Couples counseling is continuously evolving. At the forefront of recent
developments is attachment theory, originally a study of how children bond with their primary
caregivers. This theory, as applied to adults, basically states that the way we learned to bond
with those who raised us, leads us to partners with whom we can create a similar pattern of
attachment. This pattern then gets acted out in our committed, on-going relationships.
In order to understand any strengths or difficulties we may have in our current relationships, it
is useful to know the attachment styles we have grown up with. The pioneers in figuring out
childhood attachment styles were John Bowlby and Mary Ainsworth. An imminently readable history of
their and other people's work that brought this theory to life is "Becoming Attached"
by Robert Karen, PhD. The upshot of this research is four
basic attachment styles: secure, ambivalent, avoidant, and disorganized.
A secure attachment is based on a parent who is emotionally available and responsive to a child's
needs. This is important all through childhood, but particularly during infancy and the toddler
stage, since the human brain has its foremost growth spurt during the last trimester up until the
end of the second year of life; from then on the growth curve is less steep until it flattens out
during later adulthood. Any experiences during the early stage of childhood are embedded in the
brain as neuronal pathways. Repeated experiences lead to the strengthening of these pathways until
all later experiences get filtered through these existing patterns. Thus, a securely attached
child will seek a partner later on in life who can match a pattern of emotional availability and
responsiveness to his or her needs.
When the security of the parental (or caregiver) bond is threatened in early childhood, the child
will attempt to reestablish attachment through certain behaviors, like reaching out or crying.

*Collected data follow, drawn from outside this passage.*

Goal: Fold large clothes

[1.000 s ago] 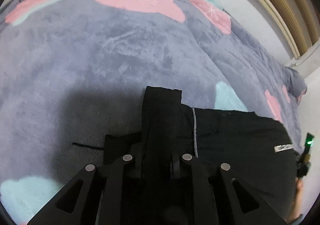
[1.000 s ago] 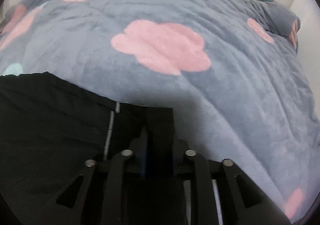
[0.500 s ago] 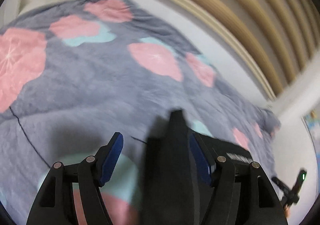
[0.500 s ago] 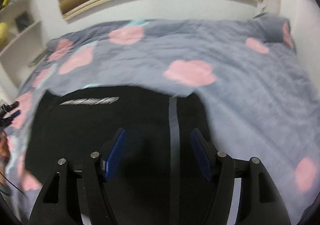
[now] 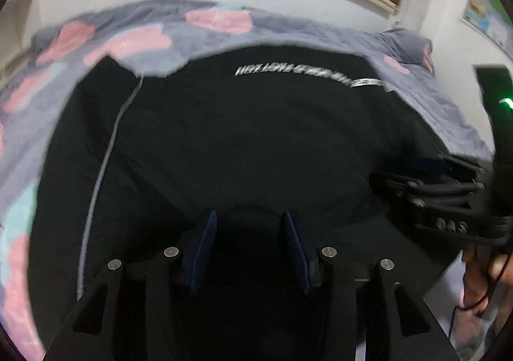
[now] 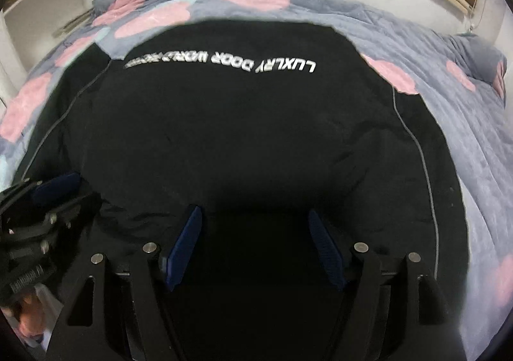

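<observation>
Done: we see the black garment (image 6: 243,123) spread on the bed (image 6: 449,79)
Left: we fold
Left gripper (image 5: 248,232): narrowing, empty
Right gripper (image 6: 256,239): widening, empty

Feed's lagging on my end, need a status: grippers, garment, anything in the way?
Left gripper open, jaws just narrowed, nothing pinched. Right gripper open, jaws just widened, empty. Black garment spread flat on flowered blanket, lettering up. No obstruction visible.
</observation>
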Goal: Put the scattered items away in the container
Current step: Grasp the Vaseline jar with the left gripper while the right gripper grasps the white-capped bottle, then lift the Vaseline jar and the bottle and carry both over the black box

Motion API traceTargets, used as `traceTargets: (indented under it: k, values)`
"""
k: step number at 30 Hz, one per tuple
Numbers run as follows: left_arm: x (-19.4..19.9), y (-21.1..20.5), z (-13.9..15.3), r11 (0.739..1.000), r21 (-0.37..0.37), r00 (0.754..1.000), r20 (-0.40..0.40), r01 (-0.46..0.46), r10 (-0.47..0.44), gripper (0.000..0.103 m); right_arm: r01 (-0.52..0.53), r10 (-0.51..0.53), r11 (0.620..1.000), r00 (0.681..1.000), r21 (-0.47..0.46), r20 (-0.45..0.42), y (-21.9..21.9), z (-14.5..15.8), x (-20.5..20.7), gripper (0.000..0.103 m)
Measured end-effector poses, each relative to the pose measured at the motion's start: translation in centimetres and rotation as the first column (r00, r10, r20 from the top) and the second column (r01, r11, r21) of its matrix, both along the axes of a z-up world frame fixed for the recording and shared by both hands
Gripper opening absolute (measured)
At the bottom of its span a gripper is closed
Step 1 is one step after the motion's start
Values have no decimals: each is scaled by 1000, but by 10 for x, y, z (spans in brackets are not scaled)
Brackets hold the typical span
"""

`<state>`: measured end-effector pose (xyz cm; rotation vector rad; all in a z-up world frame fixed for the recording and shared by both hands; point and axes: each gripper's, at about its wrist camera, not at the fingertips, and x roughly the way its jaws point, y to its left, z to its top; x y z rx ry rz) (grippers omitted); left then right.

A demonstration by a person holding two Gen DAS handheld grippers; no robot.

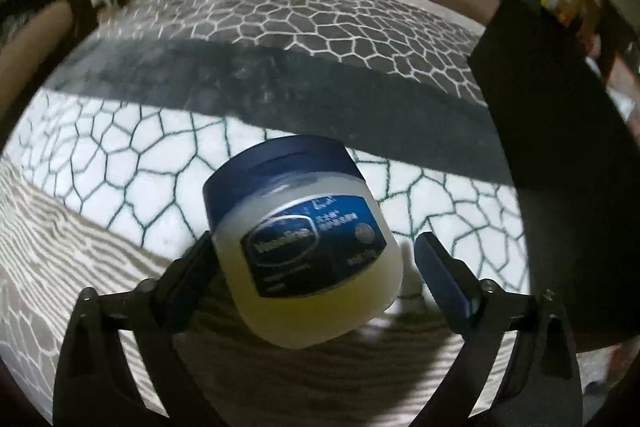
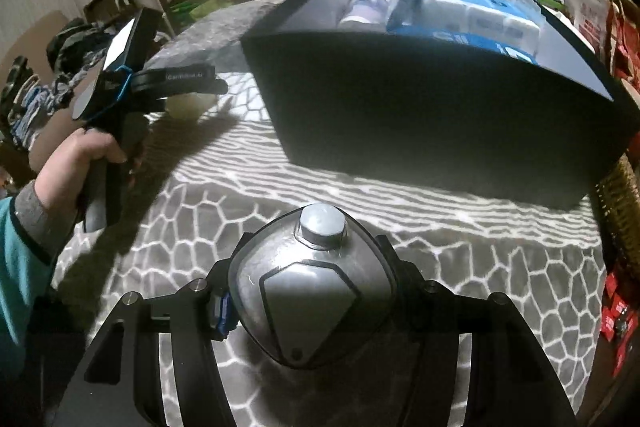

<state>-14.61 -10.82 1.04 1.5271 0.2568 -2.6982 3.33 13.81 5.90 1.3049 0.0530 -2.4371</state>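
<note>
Left tool (image 1: 312, 267): jaws apart around a Vaseline jar (image 1: 300, 243) (blue lid, pale yellow contents, tilted). The left pad (image 1: 196, 267) lies against the jar's side; the right pad (image 1: 440, 279) stands clear of it with a visible gap. Jar sits over a patterned blanket (image 1: 120, 155) with a cell-like grey and white print. Right tool (image 2: 312, 291): clamped on a clear bottle (image 2: 312, 287) with a silver cap, cap pointing away from the camera. Black container (image 2: 400, 115) stands on the blanket beyond the bottle, open top, already holding tissue packs (image 2: 480, 15) and a white canister (image 2: 366, 7). A hand (image 2: 76, 159) grips the left tool's handle.
</note>
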Motion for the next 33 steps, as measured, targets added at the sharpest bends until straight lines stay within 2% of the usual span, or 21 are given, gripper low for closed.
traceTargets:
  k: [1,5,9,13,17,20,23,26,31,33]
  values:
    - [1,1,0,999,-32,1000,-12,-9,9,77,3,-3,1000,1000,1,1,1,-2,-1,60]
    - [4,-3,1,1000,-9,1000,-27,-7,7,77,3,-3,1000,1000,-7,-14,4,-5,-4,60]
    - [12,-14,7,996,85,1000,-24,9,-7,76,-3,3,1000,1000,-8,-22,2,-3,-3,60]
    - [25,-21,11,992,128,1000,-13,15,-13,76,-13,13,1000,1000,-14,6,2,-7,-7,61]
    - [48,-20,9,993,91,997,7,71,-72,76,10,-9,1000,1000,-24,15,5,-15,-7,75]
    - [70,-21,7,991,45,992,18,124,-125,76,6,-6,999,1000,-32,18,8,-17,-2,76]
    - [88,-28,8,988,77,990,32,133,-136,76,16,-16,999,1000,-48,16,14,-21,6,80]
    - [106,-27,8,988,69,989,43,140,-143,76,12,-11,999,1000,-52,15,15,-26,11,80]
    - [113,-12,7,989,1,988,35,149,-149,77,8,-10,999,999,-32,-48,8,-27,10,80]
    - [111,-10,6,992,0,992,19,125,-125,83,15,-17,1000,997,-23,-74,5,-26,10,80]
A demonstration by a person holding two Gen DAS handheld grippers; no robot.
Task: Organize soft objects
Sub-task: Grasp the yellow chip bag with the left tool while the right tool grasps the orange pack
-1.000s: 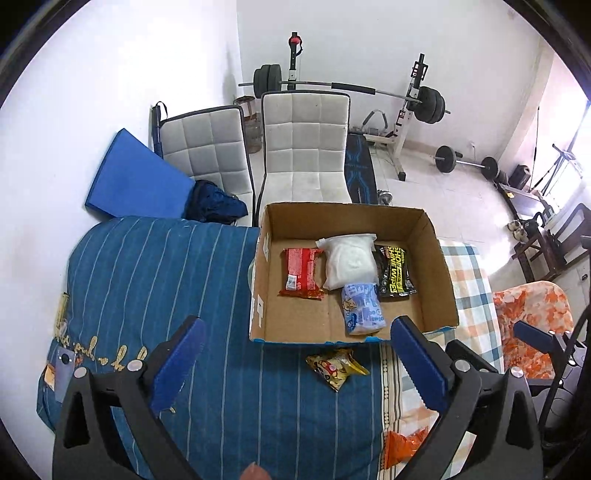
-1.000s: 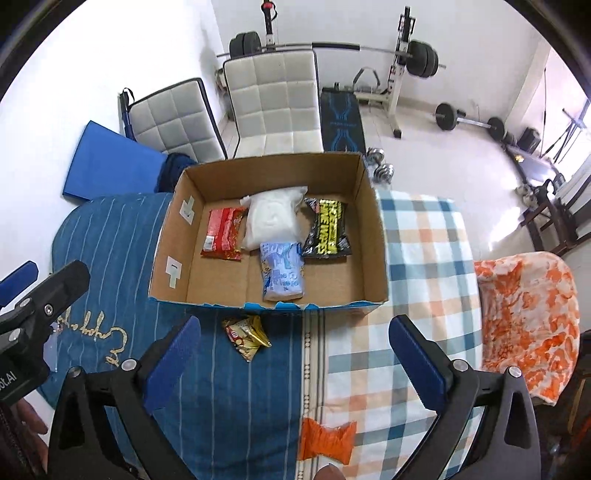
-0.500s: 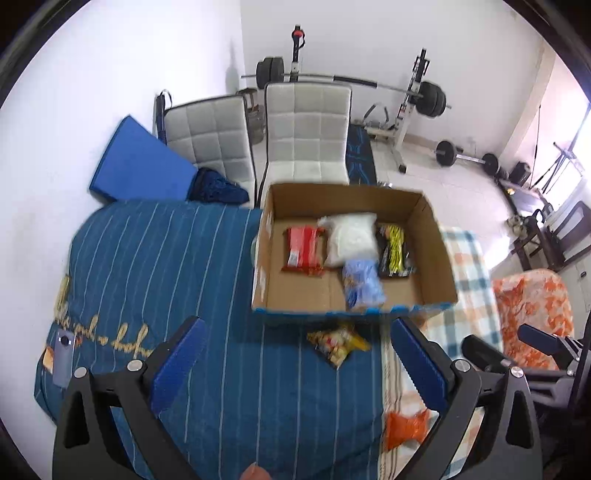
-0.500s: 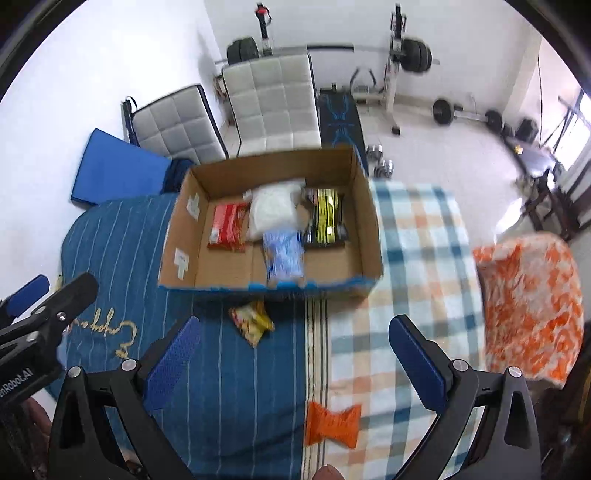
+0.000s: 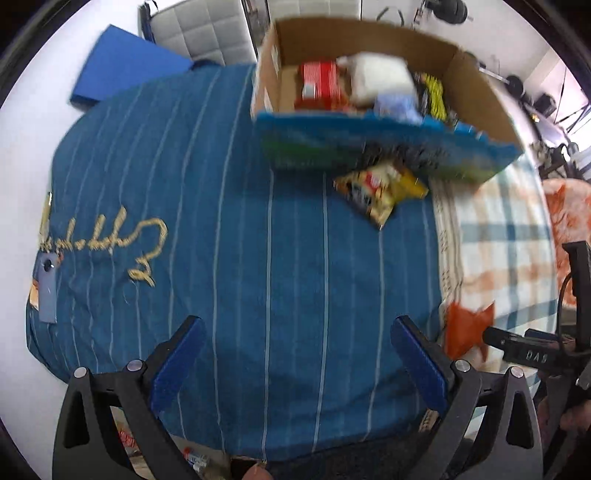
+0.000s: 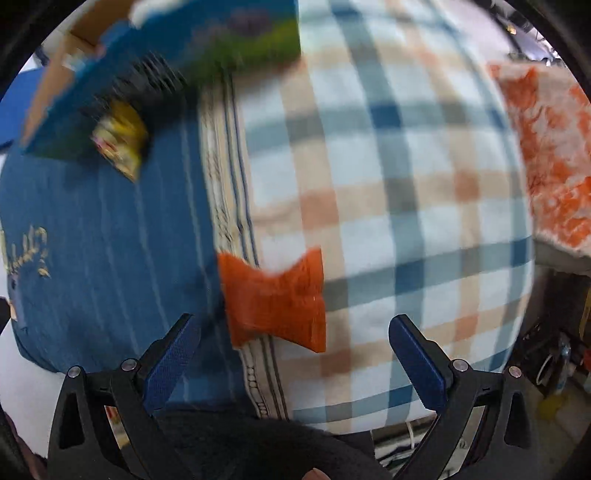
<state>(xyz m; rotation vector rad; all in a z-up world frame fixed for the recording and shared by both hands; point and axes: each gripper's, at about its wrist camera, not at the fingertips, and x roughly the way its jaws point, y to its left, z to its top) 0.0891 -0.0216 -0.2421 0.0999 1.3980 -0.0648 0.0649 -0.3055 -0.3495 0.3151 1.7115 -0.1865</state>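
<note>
An orange soft packet [image 6: 275, 301] lies on the seam between the blue striped cloth and the checked cloth, just ahead of my open, empty right gripper [image 6: 293, 363]. It also shows in the left wrist view [image 5: 466, 328]. A yellow snack packet [image 5: 380, 186] lies on the blue cloth in front of the cardboard box [image 5: 476, 88], which holds a red packet [image 5: 319, 83], a white pouch [image 5: 380, 75] and other packets. My left gripper [image 5: 295, 367] is open and empty over the blue cloth. The yellow packet also shows in the right wrist view [image 6: 120, 142].
The blue striped cloth [image 5: 221, 240] covers the left of the bed and the checked cloth [image 6: 406, 184] the right. An orange floral cushion [image 6: 546, 147] lies at the far right. A blue mat [image 5: 122, 70] and a chair [image 5: 199, 29] stand behind the bed.
Both grippers have dropped lower and closer to the bed. The right one has come down over the orange packet. Both stay open.
</note>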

When these behaviors fail to bring the parent around as a figure of availability and safety, other
behaviors will replace the earlier attempts to reconnect. These other behaviors are a range of
angry protest, clinging, despair and, if all else fails, detachment.
An ambivalent attachment results when a parent is unable to respond to the child's needs in a
consistent, caring manner. (Note: all parents reach this state at times; we are talking about
degrees here.) The problem arises when the child, not attended to, increases the demands for
bonding and the parent responds with increased irritability. The parent may rest, calm down and
become available again later, but if this cycle is repeated frequently, the child is uncertain
when it will receive attention and when not. Children, who grow up like this, doubt their
lovability and will become hyper vigilant for signs of abandonment and will later on in life seek
partners who are inconsistent in their affection and their presence.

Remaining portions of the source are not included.